The Irving oil refinery in Saint John New Brunswick is the eastern terminus for TransCanada’s line. Energy East’s proposed volume is so great, that it far exceeds Irving’s capacity. According to Mark Sherman, plant manager at the Irving Oil refinery, “It’s way more than we would ever use at this refinery, so the bulk of it would all be exported.”

Irving imports and exports lots of oil. It has no track record of displacing oil imports with domestic oil although it easily could. Big Oil produces enough Newfoundland oil to supply all Atlantic Canadians. Yet Newfoundlanders don’t even get access to their own oil. They’ll be very vulnerable in an international oil shortage. 

Would Energy East supply Quebec’s two refineries? Perhaps, but not with much at the moment. Last month Enbridge reversed the flow of its Line 9 oil pipeline from Sarnia to Montreal, so Suncor in Montreal and Valero in Quebec City now get Alberta bitumen and Western Canadian conventional oil. They also get a growing amount of shale oil from North Dakota. 

Lest anyone thinks U.S. oil is more secure than Middle East oil, Matt Simmons, a former energy advisor to George W. Bush warned that the U.S. would shut Canada off in an oil supply emergency.

It could make commercial sense for Big Oil to offload domestic oil in Canada before exporting the rest, but this incidental security would end if exports become more profitable.

Oil on the Energy East line would go to the highest bidder unless Canada adopts an eco-energy security plan. 

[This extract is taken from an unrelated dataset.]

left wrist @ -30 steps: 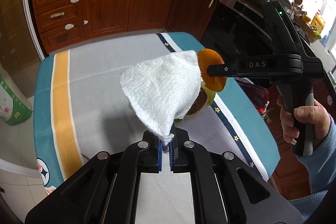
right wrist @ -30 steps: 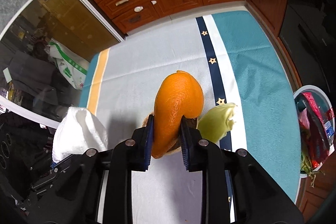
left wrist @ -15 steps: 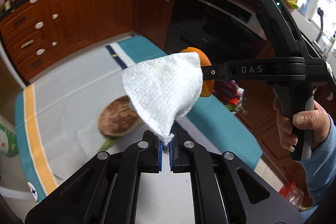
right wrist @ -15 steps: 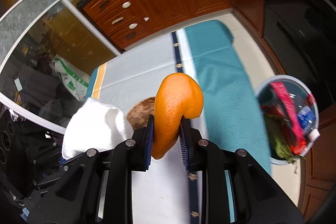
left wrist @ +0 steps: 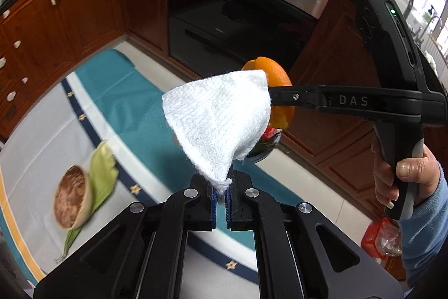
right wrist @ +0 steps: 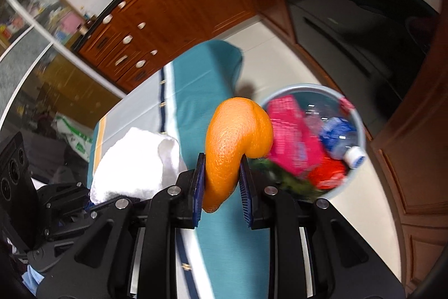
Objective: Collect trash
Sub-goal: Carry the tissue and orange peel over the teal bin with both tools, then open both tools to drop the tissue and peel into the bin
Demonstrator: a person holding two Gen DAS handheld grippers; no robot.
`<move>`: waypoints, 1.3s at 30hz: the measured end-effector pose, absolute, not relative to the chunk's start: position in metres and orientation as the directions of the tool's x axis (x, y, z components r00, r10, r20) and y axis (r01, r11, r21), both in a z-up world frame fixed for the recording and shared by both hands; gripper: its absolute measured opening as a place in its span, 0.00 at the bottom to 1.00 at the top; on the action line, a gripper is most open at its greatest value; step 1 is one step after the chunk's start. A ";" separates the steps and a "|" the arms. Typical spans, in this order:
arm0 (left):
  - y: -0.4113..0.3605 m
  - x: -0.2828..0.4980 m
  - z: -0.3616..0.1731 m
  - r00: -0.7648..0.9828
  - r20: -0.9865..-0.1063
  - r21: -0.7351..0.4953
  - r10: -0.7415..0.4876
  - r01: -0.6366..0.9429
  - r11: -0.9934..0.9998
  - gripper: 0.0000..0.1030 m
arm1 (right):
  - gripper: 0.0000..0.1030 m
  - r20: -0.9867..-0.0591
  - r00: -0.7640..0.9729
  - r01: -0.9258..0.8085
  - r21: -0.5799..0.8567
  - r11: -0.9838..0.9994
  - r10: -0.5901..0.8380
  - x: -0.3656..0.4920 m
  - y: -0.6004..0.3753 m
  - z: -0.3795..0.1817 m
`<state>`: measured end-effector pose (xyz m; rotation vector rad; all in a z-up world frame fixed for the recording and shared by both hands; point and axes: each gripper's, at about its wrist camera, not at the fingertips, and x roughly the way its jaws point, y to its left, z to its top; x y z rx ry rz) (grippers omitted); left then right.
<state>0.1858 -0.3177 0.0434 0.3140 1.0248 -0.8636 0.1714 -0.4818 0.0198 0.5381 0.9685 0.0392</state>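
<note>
My left gripper (left wrist: 221, 191) is shut on the corner of a white paper towel (left wrist: 218, 122), which stands up above the table's right edge. The same paper towel (right wrist: 137, 164) shows at the left of the right wrist view. My right gripper (right wrist: 222, 178) is shut on a curled orange peel (right wrist: 238, 139), held over the teal edge of the table. In the left wrist view the orange peel (left wrist: 280, 94) peeks out behind the towel. A grey trash bin (right wrist: 358, 128) stands on the floor just beyond the peel, full of red, pink and blue waste.
A brown round shell (left wrist: 71, 196) and a green leaf (left wrist: 102, 173) lie on the striped tablecloth (left wrist: 33, 147). A hand (left wrist: 403, 178) in a blue sleeve holds the right gripper's handle. Wooden cabinets (left wrist: 56, 27) and a dark oven (left wrist: 238, 16) line the floor beyond.
Both grippers have swung to the right off the table's middle toward its teal edge, keeping the towel and peel. The trash bin has come close under the peel; the shell and leaf fell behind.
</note>
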 end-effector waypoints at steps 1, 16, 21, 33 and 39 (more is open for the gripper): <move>-0.329 0.188 0.040 0.217 -0.852 -0.160 -0.476 0.759 0.632 0.05 | 0.21 -0.774 0.577 0.216 0.452 0.865 0.261 0.169 -0.491 0.017; -0.449 0.229 -0.057 0.080 -0.941 -0.155 -0.328 0.760 0.631 0.05 | 0.21 -0.848 0.455 0.321 0.440 0.838 0.271 0.199 -0.553 -0.071; -0.460 0.243 -0.091 0.026 -0.956 -0.175 -0.291 0.746 0.643 0.05 | 0.21 -0.876 0.389 0.322 0.420 0.848 0.286 0.220 -0.554 -0.102; -0.466 0.258 -0.130 0.001 -0.966 -0.174 -0.258 0.737 0.653 0.05 | 0.21 -0.901 0.323 0.310 0.390 0.867 0.289 0.237 -0.560 -0.132; -0.464 0.251 -0.127 0.052 -0.966 -0.127 -0.255 0.761 0.636 0.06 | 0.21 -0.906 0.305 0.333 0.391 0.858 0.294 0.236 -0.560 -0.143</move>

U.S. oil imports should be replaced by non-fracked, non-Tar-Sands oil from western Canada carried on a much scaled down Energy East line that ends in Quebec.

Atlantic Canadians are particularly exposed, depending on imports for more than 80 per cent of their oil to heat their homes and fuel their cars through long icy winters.

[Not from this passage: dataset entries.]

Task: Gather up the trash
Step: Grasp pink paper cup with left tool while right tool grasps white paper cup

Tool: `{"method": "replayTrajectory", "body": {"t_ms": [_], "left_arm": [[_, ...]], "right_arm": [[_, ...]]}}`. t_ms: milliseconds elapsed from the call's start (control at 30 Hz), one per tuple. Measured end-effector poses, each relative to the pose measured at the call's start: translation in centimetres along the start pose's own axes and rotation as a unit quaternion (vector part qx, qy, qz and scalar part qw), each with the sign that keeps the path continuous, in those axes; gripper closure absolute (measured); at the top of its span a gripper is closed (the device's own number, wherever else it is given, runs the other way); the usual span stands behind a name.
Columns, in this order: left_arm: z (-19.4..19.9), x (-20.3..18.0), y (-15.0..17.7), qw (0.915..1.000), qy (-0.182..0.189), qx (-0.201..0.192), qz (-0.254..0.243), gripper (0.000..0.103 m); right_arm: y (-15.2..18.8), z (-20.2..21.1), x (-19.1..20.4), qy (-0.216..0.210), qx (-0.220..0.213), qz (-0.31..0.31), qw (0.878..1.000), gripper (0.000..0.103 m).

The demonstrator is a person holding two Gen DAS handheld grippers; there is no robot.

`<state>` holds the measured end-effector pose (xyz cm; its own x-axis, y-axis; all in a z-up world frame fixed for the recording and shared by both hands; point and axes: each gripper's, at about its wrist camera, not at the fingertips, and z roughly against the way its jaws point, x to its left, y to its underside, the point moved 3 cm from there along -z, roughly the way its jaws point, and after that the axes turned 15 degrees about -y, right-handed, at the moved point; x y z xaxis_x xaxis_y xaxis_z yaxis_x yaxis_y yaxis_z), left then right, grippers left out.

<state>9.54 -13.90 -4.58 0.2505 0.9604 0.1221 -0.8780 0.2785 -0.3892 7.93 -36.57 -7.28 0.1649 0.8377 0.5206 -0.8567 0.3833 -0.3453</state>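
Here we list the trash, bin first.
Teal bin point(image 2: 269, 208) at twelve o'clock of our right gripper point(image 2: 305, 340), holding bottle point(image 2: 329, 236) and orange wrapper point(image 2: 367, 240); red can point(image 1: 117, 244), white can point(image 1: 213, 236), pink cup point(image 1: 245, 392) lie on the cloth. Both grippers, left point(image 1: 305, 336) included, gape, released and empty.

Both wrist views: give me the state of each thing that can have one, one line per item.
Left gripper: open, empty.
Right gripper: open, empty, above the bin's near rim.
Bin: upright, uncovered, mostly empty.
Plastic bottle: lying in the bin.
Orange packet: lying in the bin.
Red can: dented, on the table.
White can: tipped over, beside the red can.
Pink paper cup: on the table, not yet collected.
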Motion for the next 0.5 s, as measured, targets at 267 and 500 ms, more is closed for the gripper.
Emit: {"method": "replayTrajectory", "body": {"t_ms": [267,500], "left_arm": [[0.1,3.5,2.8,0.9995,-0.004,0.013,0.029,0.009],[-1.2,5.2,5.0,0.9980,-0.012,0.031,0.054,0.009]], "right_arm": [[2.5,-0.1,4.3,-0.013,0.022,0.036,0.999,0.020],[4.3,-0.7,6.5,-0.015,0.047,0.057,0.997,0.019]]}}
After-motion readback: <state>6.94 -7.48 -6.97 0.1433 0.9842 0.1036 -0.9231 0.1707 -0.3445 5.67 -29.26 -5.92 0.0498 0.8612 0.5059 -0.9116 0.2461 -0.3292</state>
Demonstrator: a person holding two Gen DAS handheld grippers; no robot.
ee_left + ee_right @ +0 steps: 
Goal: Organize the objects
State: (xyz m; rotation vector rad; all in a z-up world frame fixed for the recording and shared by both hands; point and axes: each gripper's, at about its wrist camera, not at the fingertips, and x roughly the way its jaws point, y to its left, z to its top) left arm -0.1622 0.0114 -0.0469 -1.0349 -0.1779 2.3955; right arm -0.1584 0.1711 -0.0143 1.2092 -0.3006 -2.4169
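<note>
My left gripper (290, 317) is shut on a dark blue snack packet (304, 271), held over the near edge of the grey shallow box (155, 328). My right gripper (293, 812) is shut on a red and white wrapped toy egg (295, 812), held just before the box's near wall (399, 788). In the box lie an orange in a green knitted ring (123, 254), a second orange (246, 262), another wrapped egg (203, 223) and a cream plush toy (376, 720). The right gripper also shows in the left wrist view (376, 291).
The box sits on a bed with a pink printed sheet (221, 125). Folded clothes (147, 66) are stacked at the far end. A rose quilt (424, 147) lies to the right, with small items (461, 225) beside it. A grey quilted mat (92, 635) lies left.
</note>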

But why run a pipeline 4,000 kilometres from Alberta when Ottawa could direct that Newfoundland oil to supply all Atlantic Canadians.

Most Atlantic Canadians live on or near a coast. There is no need to pipe it when it can be shipped. That would avoid incursions on First Nations lands. To meet Canada’s ambitious Paris climate commitments, oil tankers could be phased out as East Coasters’ oil use falls, whereas a pipeline would need three decades of shipping Tar Sands oil at full volume to amortize its building costs. 

Alberta’s Tar Sands are the fastest growing source of Canada’s greenhouse gas pollution. Canada cannot cut its GHG emissions by at least 80 per cent by 2050, its G8 commitment, if Tar Sands emissions grow by 43 per cent, as Alberta’s latest climate action plan permits. Alberta’s Tar Sands can’t be greened. They must be phased out.

Canada doesn’t need the Energy East pipeline to replace oil imports. As Canadians steadily reduce colossal energy waste, they can live on a diminishing supply of domestic, non-fracked oil and natural gas liquids as they transition to a socially just, low-carbon future.

Gordon Laxer is author of After the Sands. Energy and Ecological Security for Canadians and is the founding director of Parkland Institute at the University of Alberta.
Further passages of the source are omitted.